Disambiguate <emph> to <foreign> for foreign languages #2

JonathanReeve · 2017-01-16T19:21:17Z

A sub-task of #1.

JonathanReeve · 2017-01-16T19:27:48Z

Here are some interesting edge-cases:

<lb n="070468"/><said>--</said><emph>Thanky vous</emph>, Lenehan said, helping himself.</p>

There is no pre-existing language ID for this mix of French and English. But we might be able to define one in the TEI header like this:

<langUsage>
 <language ident=”franglais”>Franglais, a mixture of French and English</language>
</langUsage>

Then we can mark it up like this:

<lb n="070468"/><said>--</said><foreign xml:lang=”franglais”>Thanky vous</foreign>, Lenehan said, helping himself.</p>

I've documented this in CONTRIBUTING.md. Here's another case:

<lb n="080623"/>here. <emph>Lacaus esant tara tara.</emph> Great chorus that. <emph>Taree tara.</emph> Must be washed

Gifford suggests that "Lacaus esant" is Bloom remembering the line "La cause è santa" from a French opera probably performed in Italian, since Italian performances of the opera were common in the early 20th C. But the French for that, "la cause est sainte" might be rendered the same way in Bloom's mind. I'll leave this as Italian for now, trusting that Gifford knows something I don't.

Here's another:

<lb n="100849"/><said>--</said><emph>Se el yilo nebrakada femininum! Amor me solo! Sanktus! Amen.</emph></p>

Gifford writes: "Se reads Sel in the German version of the 'Eighth and Ninth Books of Moses' thus, if the phrase were Sel el yilo, it could be regarded as a phonetic reproduction of the Spanish Cielillo, “Little Heaven”; and “nebrakada” could be Spanish-Arabic for “blessed”. The whole charm would then read: “[My] little heaven of blessed femininity, love only me. Holy! Amen.”

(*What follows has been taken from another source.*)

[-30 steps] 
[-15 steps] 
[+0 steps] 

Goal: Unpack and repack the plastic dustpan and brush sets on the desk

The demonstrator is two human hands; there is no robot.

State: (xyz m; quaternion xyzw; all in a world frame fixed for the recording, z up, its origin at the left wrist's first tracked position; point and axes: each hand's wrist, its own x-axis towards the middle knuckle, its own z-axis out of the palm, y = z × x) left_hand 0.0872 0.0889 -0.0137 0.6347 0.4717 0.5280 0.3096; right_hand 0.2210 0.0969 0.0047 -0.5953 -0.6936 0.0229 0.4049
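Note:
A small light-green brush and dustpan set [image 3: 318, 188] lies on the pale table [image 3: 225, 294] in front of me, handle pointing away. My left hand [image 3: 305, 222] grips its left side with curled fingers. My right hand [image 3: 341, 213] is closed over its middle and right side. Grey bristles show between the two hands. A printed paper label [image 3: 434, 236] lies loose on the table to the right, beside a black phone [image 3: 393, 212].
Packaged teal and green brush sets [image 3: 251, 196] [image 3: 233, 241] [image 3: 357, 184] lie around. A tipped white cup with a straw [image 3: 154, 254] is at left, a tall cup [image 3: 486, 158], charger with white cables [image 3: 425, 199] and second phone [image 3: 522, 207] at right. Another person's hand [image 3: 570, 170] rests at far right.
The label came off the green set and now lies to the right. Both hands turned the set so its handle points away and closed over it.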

So I'll define a new language, Spanish-Arabic, in the header.

This one is puzzling:

<p rend="non-indent"><lb n="110043"/><emph>Naminedamine.</emph> Preacher is he.</p>

I'll label this as Latin for now.

JonathanReeve · 2017-01-17T00:56:11Z

This is almost finished with ca3f3bd, but I'll leave this issue open for now, awaiting any discussion about the edge-cases described above.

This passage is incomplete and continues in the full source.